Retype the following data exactly, but leave its pictures out.

*** Available data Section Begins ***

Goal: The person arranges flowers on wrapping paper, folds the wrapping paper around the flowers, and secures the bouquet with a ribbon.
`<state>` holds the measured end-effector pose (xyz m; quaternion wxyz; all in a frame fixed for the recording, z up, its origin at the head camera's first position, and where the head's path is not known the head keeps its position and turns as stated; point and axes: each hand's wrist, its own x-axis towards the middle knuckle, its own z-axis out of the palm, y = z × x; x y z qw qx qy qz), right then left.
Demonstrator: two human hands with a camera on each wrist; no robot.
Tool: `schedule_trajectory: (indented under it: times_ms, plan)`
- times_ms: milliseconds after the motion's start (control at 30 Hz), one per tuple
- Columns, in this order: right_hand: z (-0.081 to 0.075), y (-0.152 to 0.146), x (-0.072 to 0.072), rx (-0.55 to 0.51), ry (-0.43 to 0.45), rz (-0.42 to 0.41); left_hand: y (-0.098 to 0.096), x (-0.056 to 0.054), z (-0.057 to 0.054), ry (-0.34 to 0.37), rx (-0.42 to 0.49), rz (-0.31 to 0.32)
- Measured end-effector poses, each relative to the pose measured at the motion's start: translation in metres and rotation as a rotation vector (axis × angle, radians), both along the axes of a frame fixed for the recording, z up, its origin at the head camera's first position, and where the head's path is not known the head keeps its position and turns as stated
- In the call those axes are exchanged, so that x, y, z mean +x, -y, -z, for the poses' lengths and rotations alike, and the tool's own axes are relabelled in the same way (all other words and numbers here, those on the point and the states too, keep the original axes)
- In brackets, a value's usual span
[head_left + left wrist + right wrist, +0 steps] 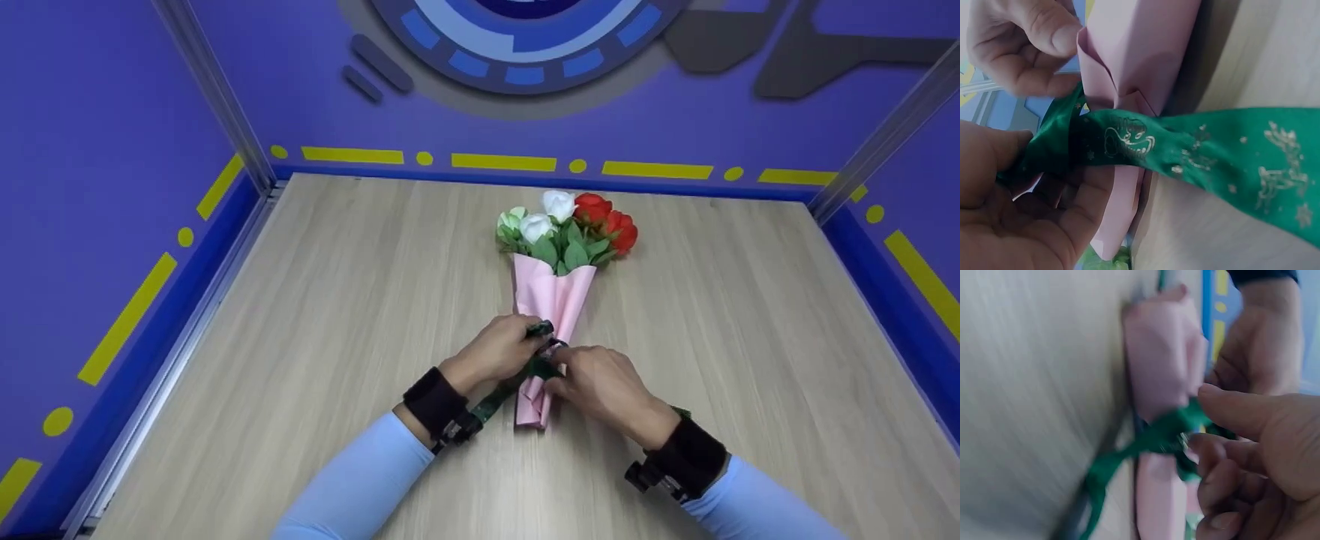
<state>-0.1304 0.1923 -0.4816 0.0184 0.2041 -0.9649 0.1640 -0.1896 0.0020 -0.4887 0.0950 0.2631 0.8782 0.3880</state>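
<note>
A bouquet wrapped in pink paper (555, 289) lies on the table, its red roses (621, 231) and white roses (559, 204) pointing away from me. Around the lower part of the wrap runs a green ribbon (1129, 138) with gold and silver prints. My left hand (501, 349) pinches a folded length of the ribbon between thumb and fingers, left of the wrap. From the right, my right hand (1258, 455) curls its thumb and forefinger on the ribbon (1176, 427) where it crosses the paper. The crossing itself is partly hidden by the fingers, and the right wrist view is blurred.
The wood-grain table (337, 300) is bounded by blue panels (315, 112) with yellow marks at the back and sides. A loose stretch of ribbon trails beside the left wrist. Both wrists wear black bands (435, 405) with small cameras.
</note>
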Motion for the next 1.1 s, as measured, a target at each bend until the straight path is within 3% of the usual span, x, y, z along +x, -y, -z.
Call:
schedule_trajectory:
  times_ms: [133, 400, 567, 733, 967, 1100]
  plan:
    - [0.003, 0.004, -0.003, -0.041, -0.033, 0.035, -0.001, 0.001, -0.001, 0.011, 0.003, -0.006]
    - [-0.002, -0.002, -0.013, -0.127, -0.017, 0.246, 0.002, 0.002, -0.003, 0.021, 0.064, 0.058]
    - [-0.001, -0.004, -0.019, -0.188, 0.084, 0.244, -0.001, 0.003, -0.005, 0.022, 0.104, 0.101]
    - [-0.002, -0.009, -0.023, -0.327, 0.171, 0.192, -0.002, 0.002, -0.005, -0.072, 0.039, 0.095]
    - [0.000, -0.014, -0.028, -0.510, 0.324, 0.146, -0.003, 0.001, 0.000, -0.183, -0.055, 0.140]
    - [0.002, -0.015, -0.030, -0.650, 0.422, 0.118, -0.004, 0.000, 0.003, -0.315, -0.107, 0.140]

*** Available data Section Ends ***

**The completed task**
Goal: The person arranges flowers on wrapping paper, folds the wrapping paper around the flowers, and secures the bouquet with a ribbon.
`<state>` holds the measured end-effector pose (xyz m; quaternion wxyz; all in a frame fixed for the recording, z up, its origin at the head camera's first position, and where the head's path is not known the head keeps its position and turns as stated; point and axes: each hand's wrist, its own x-axis towards the middle knuckle, its own z-axis out of the palm, y = z × x; x y z qw qx qy qz), right then left.
Demonstrator: two human hands with a camera on each wrist; no robot.
Tool: `schedule_trajectory: (indented under it: times_ms, plan)`
- times_ms: milliseconds after the motion's start (control at 30 Hz), one per tuple
- Columns, in this order: right_hand: z (-0.081 to 0.075), y (-0.152 to 0.146), x (-0.072 to 0.072), rx (-0.55 to 0.51), ry (-0.43 to 0.45), rz (-0.42 to 0.41); left_hand: y (-0.098 to 0.096), x (-0.056 to 0.054), z (-0.057 to 0.054), ry (-0.34 to 0.37), rx (-0.42 to 0.49), rz (-0.31 to 0.32)
- Measured end-effector poses, each relative to the pose measured at the motion's start: translation in metres and rotation as a rotation vector (axis × angle, radians), both along the axes of a frame fixed for the recording, z up, its origin at the head camera's first position, and where the head's path is not known the head keeps its position and turns as stated
- In the call those axes are exchanged, so that x, y, z mean +x, -y, -z, for the poses' lengths and rotations alike, and the tool's own axes are relabelled in the same way (all other words and numbers here, those on the point and the states too, keep the original axes)
- In brackets, a value's usual span
[head_left + left wrist + right wrist, +0 steps] 
<state>-0.1304 0.1923 -0.4816 0.0184 0.2041 -0.9649 0.1640 -0.1896 0.0020 -0.4887 0.0950 0.2631 0.8782 0.3880</state>
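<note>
A bouquet wrapped in pink paper (555, 289) lies on the table, its red roses (621, 231) and white roses (559, 204) pointing away from me. Around the lower part of the wrap runs a green ribbon (1129, 138) with gold and silver prints. My left hand (501, 349) pinches a folded length of the ribbon between thumb and fingers, left of the wrap. From the right, my right hand (1258, 455) curls its thumb and forefinger on the ribbon (1176, 427) where it crosses the paper. The crossing itself is partly hidden by the fingers, and the right wrist view is blurred.
The wood-grain table (337, 300) is bounded by blue panels (315, 112) with yellow marks at the back and sides. A loose stretch of ribbon trails beside the left wrist. Both wrists wear black bands (435, 405) with small cameras.
</note>
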Motion for the next 1.1 s, as measured, a target at each bend until the straight path is within 3% of the usual span, x, y, z along +x, -y, -z.
Call:
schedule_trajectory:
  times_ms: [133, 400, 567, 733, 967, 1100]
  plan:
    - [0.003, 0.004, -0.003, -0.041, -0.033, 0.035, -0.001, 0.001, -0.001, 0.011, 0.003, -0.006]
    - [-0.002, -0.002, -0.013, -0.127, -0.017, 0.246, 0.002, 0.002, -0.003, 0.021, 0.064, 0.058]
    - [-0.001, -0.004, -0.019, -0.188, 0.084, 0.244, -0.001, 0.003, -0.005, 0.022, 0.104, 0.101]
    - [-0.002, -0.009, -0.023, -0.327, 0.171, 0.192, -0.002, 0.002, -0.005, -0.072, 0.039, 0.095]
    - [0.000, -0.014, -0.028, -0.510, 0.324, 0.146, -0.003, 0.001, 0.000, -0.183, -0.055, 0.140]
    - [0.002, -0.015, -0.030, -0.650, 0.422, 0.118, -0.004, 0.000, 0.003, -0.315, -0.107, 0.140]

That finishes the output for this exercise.